**WHAT YOU SHOULD DO:** The required result is each line of the entries below containing the string "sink".

**DATASET ENTRIES:**

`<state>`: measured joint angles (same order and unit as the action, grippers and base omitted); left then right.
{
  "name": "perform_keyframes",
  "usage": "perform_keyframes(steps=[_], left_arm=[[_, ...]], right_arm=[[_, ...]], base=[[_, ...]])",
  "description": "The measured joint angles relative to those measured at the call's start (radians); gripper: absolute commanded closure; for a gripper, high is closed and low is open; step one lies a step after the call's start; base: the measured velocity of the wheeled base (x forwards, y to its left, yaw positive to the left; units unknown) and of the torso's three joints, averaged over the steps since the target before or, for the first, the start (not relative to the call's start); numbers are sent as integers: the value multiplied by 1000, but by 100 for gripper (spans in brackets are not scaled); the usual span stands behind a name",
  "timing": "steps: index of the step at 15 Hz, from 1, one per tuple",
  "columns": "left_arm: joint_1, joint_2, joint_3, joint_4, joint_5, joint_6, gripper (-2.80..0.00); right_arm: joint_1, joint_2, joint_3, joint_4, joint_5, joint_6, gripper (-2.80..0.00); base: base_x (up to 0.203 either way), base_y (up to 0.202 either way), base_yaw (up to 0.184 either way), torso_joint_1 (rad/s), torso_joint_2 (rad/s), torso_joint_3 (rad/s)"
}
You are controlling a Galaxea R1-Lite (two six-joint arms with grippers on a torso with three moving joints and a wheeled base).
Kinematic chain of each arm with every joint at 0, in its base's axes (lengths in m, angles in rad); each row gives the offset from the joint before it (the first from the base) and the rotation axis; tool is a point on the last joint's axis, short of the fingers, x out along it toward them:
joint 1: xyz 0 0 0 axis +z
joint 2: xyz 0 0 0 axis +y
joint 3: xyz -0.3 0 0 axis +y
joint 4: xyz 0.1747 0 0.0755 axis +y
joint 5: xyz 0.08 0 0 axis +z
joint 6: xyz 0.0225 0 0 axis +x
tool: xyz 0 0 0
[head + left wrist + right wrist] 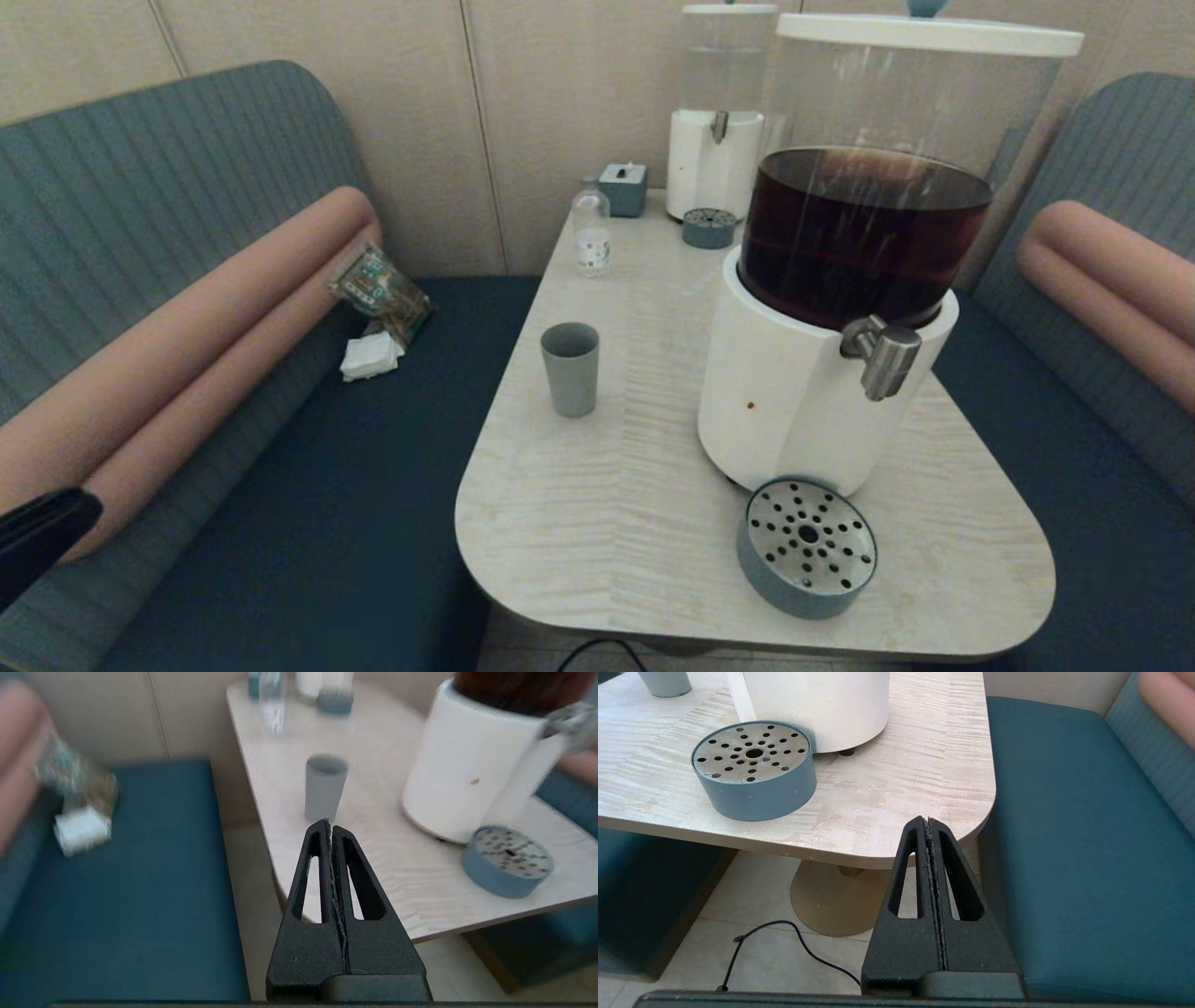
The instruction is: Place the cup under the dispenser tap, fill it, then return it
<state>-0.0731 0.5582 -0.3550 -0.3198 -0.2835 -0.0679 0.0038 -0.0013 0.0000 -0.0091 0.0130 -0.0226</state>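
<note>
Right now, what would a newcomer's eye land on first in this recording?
First, the large white-based clear dispenser of dark brown liquid standing right of centre on the pale wood-grain table, its brushed-steel tap above a round blue perforated drip tray. To the dispenser's left stands the plain grey-blue plastic cup, upright and untouched. The shut left gripper points at it.

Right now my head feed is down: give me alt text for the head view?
A grey-blue cup stands upright and untouched on a pale table, left of a large white-based dispenser of dark liquid whose steel tap overhangs a round perforated drip tray. Only a dark part of the left arm shows at the frame's lower left edge.
</note>
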Motion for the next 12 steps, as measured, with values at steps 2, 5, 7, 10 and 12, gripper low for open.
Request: perform_keyframes(steps=[2,5,7,10,12], left_arm=[[18,-96,27,7,-32,0,0],[30,-219,78,9,-52,-1,0],[40,-297,131,7,-61,-1,0],[53,-404,223,-5,-35,1,0],[57,-480,295,-3,-7,-3,0]], right_arm=[[0,0,0,0,0,0,0],[0,0,0,0,0,0,0],[0,0,0,0,0,0,0],[0,0,0,0,1,0,0],[0,0,0,0,0,0,0]], base=[[0,0,0,0,0,0],[0,0,0,0,0,0],[0,0,0,0,0,0],[0,0,0,0,0,0],[0,0,0,0,0,0]])
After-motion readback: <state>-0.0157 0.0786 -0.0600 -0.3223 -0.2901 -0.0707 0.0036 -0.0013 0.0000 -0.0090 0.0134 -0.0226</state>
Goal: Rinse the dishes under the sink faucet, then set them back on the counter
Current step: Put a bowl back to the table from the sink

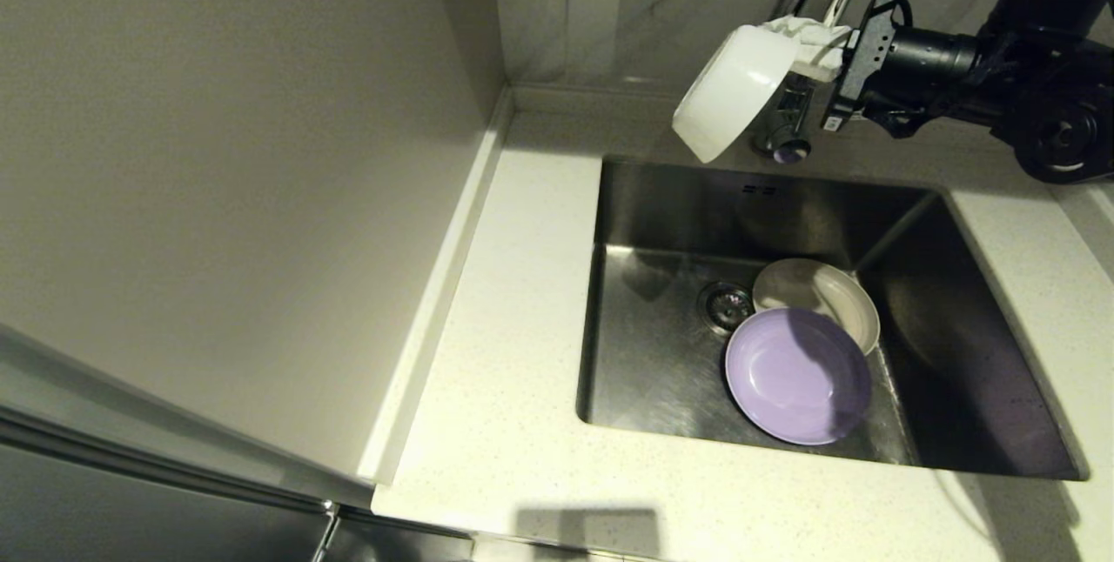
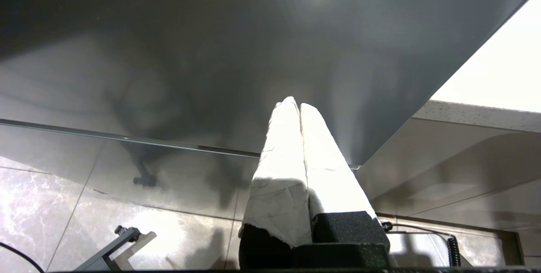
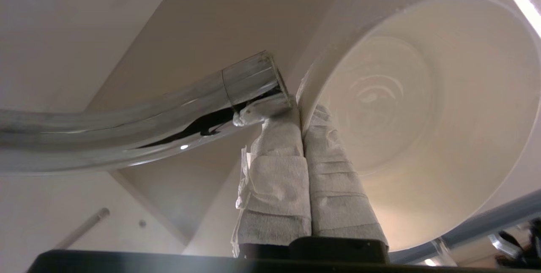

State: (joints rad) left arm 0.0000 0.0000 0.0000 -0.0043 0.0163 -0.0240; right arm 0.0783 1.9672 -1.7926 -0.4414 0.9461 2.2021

**PROBLEM SOLUTION:**
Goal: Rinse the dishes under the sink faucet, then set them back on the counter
Current step: Put a bowl back to the table from the sink

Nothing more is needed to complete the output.